M. Varvitsiotis : Un tribunal international pourrait rapidement clarifier cette question et définir les ZEE. Je crois fermement que lorsqu'on est en désaccord avec son voisin, on a recours à la justice. On ne déclenche pas une guerre.

ZEIT ONLINE : Quelle est la position de la Grèce ?

M. Varvitsiotis : Nous ne sommes pas impliqués dans l'extraction des champs de gaz au sud de Chypre, ils ne nous appartiennent pas. Il s'agit de mettre en œuvre le projet du pipeline EastMed, qui pourrait aller de la zone située au sud de Chypre à l'Italie en passant par la Crète et la Grèce. Ce serait la voie la plus sûre et la plus fiable pour le transport du gaz vers l'Europe. Pourquoi pensons-nous que la Turquie ne devrait pas être incluse dans cette coopération ? Parce que nous pensons qu'elle ne veut pas agir comme un pays de transport, mais comme un intermédiaire. La deuxième raison est que nous devrons réfléchir attentivement si, après l'expérience avec la Russie, nous voulons donner plus de pouvoir à un gouvernement révisionniste et autoritaire.

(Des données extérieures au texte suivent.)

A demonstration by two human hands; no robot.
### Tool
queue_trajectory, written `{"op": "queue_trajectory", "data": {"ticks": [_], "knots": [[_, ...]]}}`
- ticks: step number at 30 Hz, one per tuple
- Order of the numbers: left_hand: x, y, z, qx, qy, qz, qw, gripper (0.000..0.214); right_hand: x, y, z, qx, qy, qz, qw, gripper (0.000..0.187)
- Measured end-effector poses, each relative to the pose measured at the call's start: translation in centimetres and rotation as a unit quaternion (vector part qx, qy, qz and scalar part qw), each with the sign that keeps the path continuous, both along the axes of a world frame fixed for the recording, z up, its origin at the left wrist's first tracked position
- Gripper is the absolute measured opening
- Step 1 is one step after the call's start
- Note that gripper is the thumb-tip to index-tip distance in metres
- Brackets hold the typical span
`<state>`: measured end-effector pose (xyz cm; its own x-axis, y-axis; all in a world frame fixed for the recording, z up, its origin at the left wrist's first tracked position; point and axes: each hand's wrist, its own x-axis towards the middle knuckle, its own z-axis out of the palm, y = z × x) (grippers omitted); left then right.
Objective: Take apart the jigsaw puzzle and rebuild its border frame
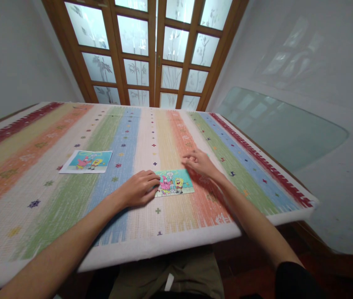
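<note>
A small cartoon picture that looks like a jigsaw puzzle lies flat on the striped tablecloth in front of me. It shows a pink starfish, a grey-green figure and a yellow sponge character. My left hand is closed, its bent fingers over the puzzle's left edge and covering that end. Just above the upper right corner, my right hand is held with fingers curled and thumb and fingertips drawn together. Whether a small piece sits between those fingertips is too small to make out.
A paper sheet with a similar cartoon picture lies to the left. The striped cloth covers the table, whose near edge runs before my lap. A glass panel leans against the right wall. Wood-framed glass doors stand behind.
</note>
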<state>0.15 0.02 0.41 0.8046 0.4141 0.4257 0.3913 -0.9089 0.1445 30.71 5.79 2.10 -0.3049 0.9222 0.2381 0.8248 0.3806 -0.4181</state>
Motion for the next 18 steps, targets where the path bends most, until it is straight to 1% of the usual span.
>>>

ZEIT ONLINE : La Grèce a opposé une résistance au sein de l'UE à l'extension des sanctions contre la Russie dans le transport du pétrole russe par voie maritime. Les pétroliers des armateurs grecs seraient gravement touchés. N'est-il pas temps de mettre un terme à cette résistance ?

M. Varvitsiotis : Si la proposition de la Commission européenne avait été acceptée, cela aurait été un grand cadeau pour le transport maritime chinois. Les pays du G7 n'ont pas non plus accepté cette proposition. C'est un grand avantage pour l'Europe de disposer d'une flotte de navires marchands aussi puissante. Les compagnies maritimes grecques en constituent la majeure partie, avec une part d'environ 60 %. Nous devons faire usage de cette force. Si nous ne comptons que sur la Chine pour le transport dans le commerce mondial, cela pourrait être dangereux. Nous observons également depuis un certain temps déjà que les chaînes d'approvisionnement internationales sont fortement perturbées par les mesures restrictives nationales prises par la Chine, notamment en raison des lockdowns.

ZEIT ONLINE : Mais les importations de pétrole russe finiront par s'arrêter. Cela est devenu clair pour tout le monde.

M. Varvitsiotis : Nous ne parlons pas seulement des importations vers l'Europe, mais aussi des exportations de la Russie vers des pays tiers qui sont effectuées par des navires européens et grecs. Nous provoquerions une paralysie de l'économie mondiale si nous arrêtions ce transport de pétrole. Cela conduirait à une crise économique mondiale.

ZEIT ONLINE : A votre avis, ne peut-il y avoir de sanctions contre la marine marchande grecque ?

M. Varvitsiotis : Cela irait à l'encontre de nos intérêts européens. La seule issue serait d'imposer un embargo mondial sur le transport du pétrole russe en général. Mais ce processus devrait impliquer autant d'États que possible en dehors de l'UE, ce qui aurait des conséquences encore plus graves pour l'économie mondiale.